Flynn, who became Westminster leader of the SNP in December, said party figures were “going to be discussing and debating the merits” of the treatment of the next general election as a de facto referendum.

But he added: “I personally think that party conference should be paused, for obvious reasons. I think the new leader should have the opportunity and indeed the space to set out their position, their values and their intentions going forward.”

Asked if the position of treating the next general election as a de facto referendum was “dead” on BBC Radio 4’s Today programme on Thursday, he said the party should give the next leader space to set out their “agenda”.

As speculation mounted about who could replace Sturgeon, Flynn said he had “not seen anyone throw their name in the ring yet” and declined to say who he would most like to see lead the SNP.
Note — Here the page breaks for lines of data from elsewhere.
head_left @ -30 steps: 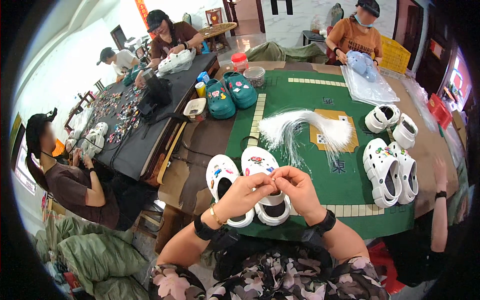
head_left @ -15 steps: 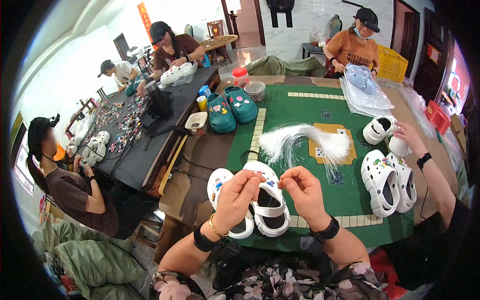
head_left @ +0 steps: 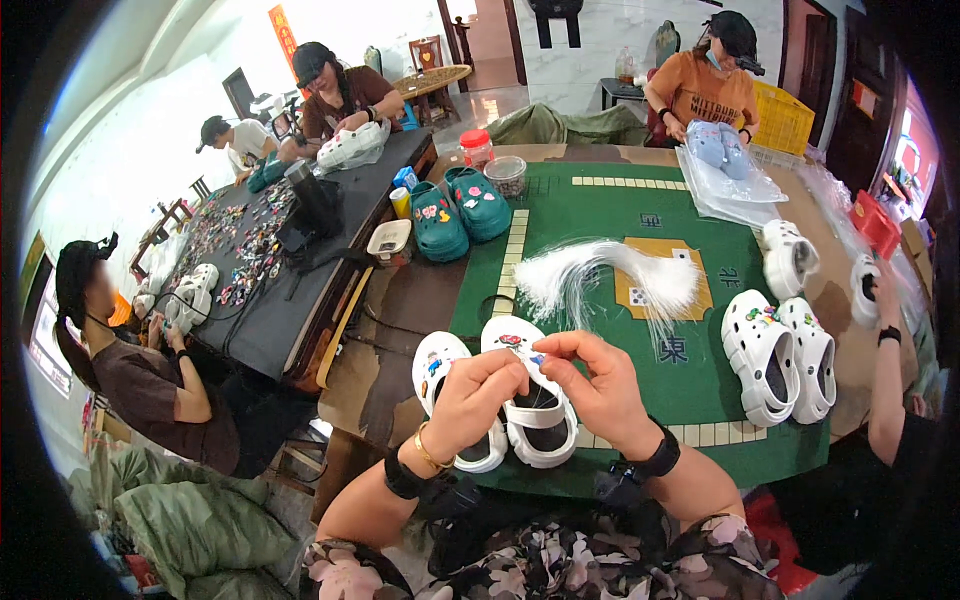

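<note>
While thumb and forefinger are pressed together on the left hand (head_left: 480, 400), whether those of the right hand (head_left: 602, 392) are fully closed cannot be told, and anything pinched is too small to be made out. Since the fingertips are held just apart above a pair of white charm-decorated clogs (head_left: 540, 418), such fine work would probably be served best by a light pinch and steady wrists. Beyond, fine white strands (head_left: 610, 260) are spread on the green mat (head_left: 590, 215), flanked by more white clogs (head_left: 745, 345) and teal clogs (head_left: 440, 225).
</note>
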`<state>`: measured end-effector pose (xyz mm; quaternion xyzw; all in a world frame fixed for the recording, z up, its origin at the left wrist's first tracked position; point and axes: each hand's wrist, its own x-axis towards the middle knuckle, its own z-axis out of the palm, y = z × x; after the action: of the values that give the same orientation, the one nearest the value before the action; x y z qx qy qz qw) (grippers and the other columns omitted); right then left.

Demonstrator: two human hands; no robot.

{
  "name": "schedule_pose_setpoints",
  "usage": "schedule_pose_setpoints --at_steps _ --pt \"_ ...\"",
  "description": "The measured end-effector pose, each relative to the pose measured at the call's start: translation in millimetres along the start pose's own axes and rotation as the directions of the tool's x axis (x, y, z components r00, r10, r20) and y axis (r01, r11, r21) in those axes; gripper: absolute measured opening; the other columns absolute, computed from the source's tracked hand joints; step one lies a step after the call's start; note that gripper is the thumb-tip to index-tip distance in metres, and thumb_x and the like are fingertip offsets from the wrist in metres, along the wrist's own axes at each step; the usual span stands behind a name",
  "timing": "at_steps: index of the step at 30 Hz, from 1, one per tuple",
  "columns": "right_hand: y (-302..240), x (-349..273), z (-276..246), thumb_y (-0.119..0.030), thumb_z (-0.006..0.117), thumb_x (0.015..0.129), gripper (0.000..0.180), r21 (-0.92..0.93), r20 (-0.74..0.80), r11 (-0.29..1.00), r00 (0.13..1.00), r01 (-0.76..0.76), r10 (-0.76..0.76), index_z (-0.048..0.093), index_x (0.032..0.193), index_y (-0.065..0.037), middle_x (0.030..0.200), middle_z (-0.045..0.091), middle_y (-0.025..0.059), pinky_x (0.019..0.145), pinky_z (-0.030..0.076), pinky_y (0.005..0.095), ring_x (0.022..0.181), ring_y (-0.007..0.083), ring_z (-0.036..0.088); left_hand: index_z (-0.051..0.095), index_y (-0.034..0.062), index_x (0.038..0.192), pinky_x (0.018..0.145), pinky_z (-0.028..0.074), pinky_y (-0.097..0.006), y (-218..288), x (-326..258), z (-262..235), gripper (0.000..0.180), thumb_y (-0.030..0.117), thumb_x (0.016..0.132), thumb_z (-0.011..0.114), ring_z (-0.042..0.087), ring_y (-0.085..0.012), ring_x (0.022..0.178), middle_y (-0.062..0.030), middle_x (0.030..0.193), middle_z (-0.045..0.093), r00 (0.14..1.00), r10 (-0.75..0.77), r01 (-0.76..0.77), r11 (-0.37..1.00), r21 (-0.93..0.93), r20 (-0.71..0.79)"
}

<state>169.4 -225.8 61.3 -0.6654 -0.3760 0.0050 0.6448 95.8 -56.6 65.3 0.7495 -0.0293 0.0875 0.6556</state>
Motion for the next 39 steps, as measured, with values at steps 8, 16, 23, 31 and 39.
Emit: schedule_pose_setpoints --at_steps 8,16,23,31,39 --pt "0.3 -2.7 3.7 -0.004 0.061 0.087 0.023 0.003 0.029 1.000 0.999 0.021 -0.022 0.063 0.110 -0.002 0.087 0.066 0.0096 0.073 0.051 0.0276 0.078 0.0151 0.064 0.054 0.0040 0.072 0.050 0.025 -0.020 2.3 1.4 -3.0 0.028 0.018 0.096 0.048 0.032 -0.0023 0.057 0.0069 0.063 0.041 0.978 -0.087 0.140 0.948 -0.284 0.190" --pt "0.6 -3.3 5.6 -0.003 0.062 0.086 0.025 0.020 0.056 1.000 0.998 0.018 -0.019 0.062 0.111 -0.002 0.083 0.066 0.0075 0.072 0.051 0.0278 0.078 0.0137 0.064 0.052 0.0056 0.067 0.047 0.022 -0.022 -1.2 2.4 -5.4 0.030 0.019 0.093 0.047 0.029 -0.0028 0.053 0.0069 0.060 0.038 0.952 -0.207 0.275 0.905 -0.326 0.227" --pt "3.0 -3.7 7.0 -0.005 0.062 0.086 0.022 -0.023 0.064 0.998 0.997 0.052 -0.051 0.063 0.108 -0.004 0.091 0.066 0.0133 0.071 0.051 0.0310 0.079 0.0242 0.065 0.043 0.0100 0.057 0.043 0.018 -0.024 -1.8 7.1 -9.3 0.034 0.018 0.090 0.047 0.026 -0.0049 0.045 0.0060 0.052 0.034 0.885 -0.335 0.435 0.844 -0.315 0.322" --pt "13.3 -15.0 13.0 -0.007 0.061 0.086 0.021 -0.129 0.133 0.970 0.973 0.205 -0.188 0.061 0.106 -0.007 0.095 0.063 0.0123 0.079 0.047 0.0392 0.089 0.0327 0.060 0.041 0.0089 0.058 0.041 0.019 -0.022 -22.0 0.8 -21.5 0.036 0.014 0.092 0.050 0.025 -0.0044 0.043 0.0060 0.052 0.032 0.794 -0.381 0.586 0.688 -0.429 0.473" --pt "19.8 -19.4 15.5 -0.007 0.064 0.085 0.019 -0.116 0.144 0.979 0.978 0.169 -0.152 0.063 0.104 -0.007 0.091 0.064 0.0118 0.077 0.048 0.0379 0.087 0.0314 0.061 0.053 0.0044 0.066 0.045 0.028 -0.024 -19.1 -1.2 -23.5 0.028 0.017 0.091 0.057 0.036 -0.0072 0.048 0.0023 0.058 0.041 0.743 -0.506 0.661 0.660 -0.358 0.438"
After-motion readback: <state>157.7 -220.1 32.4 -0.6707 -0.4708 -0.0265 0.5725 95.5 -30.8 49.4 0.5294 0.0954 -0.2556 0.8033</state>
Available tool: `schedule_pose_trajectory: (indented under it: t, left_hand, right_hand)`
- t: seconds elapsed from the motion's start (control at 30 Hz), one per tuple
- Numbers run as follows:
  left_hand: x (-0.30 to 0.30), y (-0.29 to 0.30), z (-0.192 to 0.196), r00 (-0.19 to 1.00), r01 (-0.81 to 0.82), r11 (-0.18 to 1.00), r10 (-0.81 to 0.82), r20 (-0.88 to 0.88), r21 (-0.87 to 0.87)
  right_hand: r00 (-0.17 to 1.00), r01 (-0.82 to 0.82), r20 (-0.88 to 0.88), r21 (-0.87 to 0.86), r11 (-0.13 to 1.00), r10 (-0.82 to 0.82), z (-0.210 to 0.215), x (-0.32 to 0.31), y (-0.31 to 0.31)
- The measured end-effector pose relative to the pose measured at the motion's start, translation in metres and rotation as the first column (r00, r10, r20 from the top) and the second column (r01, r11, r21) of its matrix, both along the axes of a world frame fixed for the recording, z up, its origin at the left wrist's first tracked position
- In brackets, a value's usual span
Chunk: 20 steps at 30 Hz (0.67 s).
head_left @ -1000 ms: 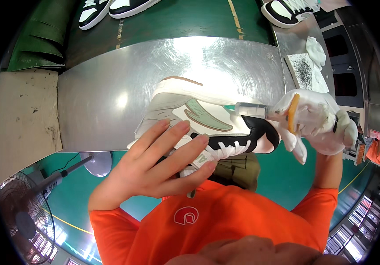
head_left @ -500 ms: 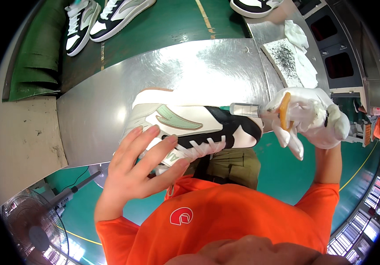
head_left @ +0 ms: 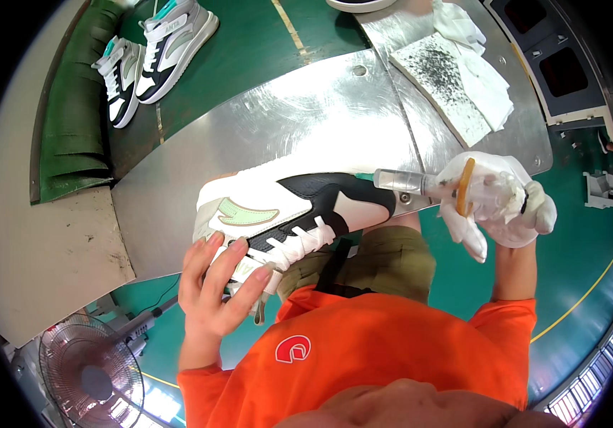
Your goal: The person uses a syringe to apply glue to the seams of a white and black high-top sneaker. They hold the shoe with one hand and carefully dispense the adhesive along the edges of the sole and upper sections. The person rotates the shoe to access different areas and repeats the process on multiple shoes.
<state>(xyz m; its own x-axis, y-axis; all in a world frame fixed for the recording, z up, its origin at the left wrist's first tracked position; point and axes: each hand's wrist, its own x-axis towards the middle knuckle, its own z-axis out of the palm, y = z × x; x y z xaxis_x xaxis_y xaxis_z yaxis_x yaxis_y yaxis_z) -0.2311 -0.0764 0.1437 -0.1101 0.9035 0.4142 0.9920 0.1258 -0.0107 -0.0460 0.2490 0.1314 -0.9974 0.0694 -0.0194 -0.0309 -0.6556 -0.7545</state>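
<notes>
A white, black and pale green sneaker (head_left: 299, 207) lies on its side over the metal bench, its toe to the right and its laces toward me. My bare left hand (head_left: 222, 278) grips it round the collar and tongue, thumb and fingers on the strap. In my white-gloved right hand (head_left: 499, 203) is a clear syringe (head_left: 410, 182) with an orange flange and a green tip. The tip meets or nearly meets the edge between the shoe's upper and sole; glare there hides the exact contact.
Finished-looking sneakers (head_left: 174, 53) stand on the green belt (head_left: 242, 50) at the far left. A black-speckled white pad (head_left: 449, 82) and crumpled white cloth (head_left: 484, 93) lie at the back right of the metal bench (head_left: 178, 178). A fan (head_left: 92, 378) stands at the lower left.
The view has shifted and turned. The sneaker has slid left relative to the syringe and tilts more, so the tip now lies nearer its toe. Both hands keep their holds.
</notes>
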Motion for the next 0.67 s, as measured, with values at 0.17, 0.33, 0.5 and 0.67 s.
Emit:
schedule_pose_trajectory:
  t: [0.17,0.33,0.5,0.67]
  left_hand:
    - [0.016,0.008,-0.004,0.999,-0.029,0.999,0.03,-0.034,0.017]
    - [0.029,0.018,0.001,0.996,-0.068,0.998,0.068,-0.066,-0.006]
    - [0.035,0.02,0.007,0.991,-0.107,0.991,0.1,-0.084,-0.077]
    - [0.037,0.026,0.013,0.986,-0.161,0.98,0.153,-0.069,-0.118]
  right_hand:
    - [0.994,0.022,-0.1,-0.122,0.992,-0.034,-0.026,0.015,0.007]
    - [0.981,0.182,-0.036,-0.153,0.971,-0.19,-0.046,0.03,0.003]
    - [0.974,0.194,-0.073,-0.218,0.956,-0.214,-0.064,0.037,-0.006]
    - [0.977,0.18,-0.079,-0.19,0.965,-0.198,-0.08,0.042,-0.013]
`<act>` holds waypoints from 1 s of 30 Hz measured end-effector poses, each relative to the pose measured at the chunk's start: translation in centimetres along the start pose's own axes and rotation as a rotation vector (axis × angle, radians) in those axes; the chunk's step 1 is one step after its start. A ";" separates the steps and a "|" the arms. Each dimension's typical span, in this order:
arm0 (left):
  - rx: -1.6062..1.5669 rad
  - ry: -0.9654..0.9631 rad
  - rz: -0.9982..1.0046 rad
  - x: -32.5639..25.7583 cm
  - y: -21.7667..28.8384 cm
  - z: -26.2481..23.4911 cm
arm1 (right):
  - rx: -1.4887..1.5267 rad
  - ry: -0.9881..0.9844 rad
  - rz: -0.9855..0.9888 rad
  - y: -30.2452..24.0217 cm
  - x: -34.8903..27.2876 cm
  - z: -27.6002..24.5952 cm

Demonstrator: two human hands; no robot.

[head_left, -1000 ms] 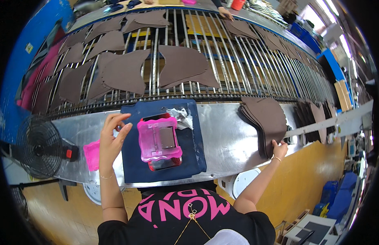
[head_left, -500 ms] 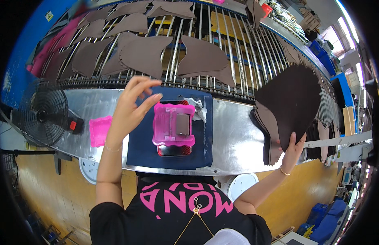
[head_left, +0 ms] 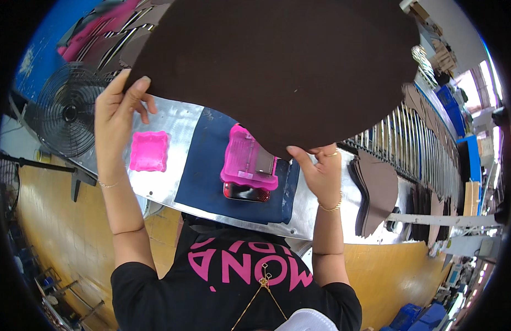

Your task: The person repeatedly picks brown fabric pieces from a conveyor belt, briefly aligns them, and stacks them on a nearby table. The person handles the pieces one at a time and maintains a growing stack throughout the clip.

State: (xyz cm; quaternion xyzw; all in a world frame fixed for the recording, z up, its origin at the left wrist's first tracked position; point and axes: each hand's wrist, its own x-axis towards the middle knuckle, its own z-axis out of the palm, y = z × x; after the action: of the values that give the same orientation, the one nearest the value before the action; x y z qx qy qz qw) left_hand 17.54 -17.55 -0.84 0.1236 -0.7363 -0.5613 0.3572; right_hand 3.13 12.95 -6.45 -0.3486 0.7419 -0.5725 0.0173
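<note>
My left hand (head_left: 116,110) pinches the left corner of a large dark-brown cut sheet piece (head_left: 277,66), with its thumb in front and other fingers partly hidden. My right hand (head_left: 320,174) grips the same piece at its lower edge, thumb on the near face. The piece is held up over the bench and covers much of the rollers behind. Below it, a pink scalloped tray (head_left: 239,160) with a grey block sits on a red-and-black object (head_left: 245,193) on a dark blue cloth (head_left: 203,190). Part of the tray is hidden by the piece.
A smaller pink tray (head_left: 149,151) lies on the metal bench left of the cloth, near a black fan (head_left: 68,113). To the right is a stack of brown cut pieces (head_left: 379,193). A roller conveyor (head_left: 429,149) runs behind the bench, and a white bar (head_left: 443,220) juts in at right.
The dark-brown piece has moved from the stack at right to in front of me, lifted off it. My left hand has moved left and taken its edge; the right hand has moved left with it.
</note>
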 end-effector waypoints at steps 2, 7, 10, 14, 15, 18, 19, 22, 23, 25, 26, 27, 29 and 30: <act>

Flynn ruled out taking up “the big task” himself, and said he had “no doubt there’ll be a number who will consider themselves as being capable of taking on the challenge”.

While Sturgeon has said she will remain as first minister until her successor is chosen, the SNP’s national executive committee has not yet published a timetable for the election of its next party leader.

Early possible contenders to succeed Sturgeon include Keith Brown, the SNP’s deputy leader; the finance and economy secretary, Kate Forbes; the constitution secretary and former Westminster leader of the party, Angus Robertson; the deputy first minister, John Swinney; and the health secretary, Humza Yousaf.

A protracted leadership election, given pressures on the NHS and the cost of living crisis, is likely to be capitalised on by opposition parties. Douglas Ross, the leader of the Scottish Conservatives, said the Scottish government should focus on issues that “really matter to people”.

Kenny MacAskill, the deputy leader of the pro-Scottish independence Alba party, argued on Thursday that Sturgeon’s departure should lead to a recognition that the cause was about more than “one individual or one party”.

He told the Today programme the SNP was “one part of the independence movement” and should use Sturgeon’s departure “to recalibrate, to recognise that there have been strategic flaws, to look for a new direction”.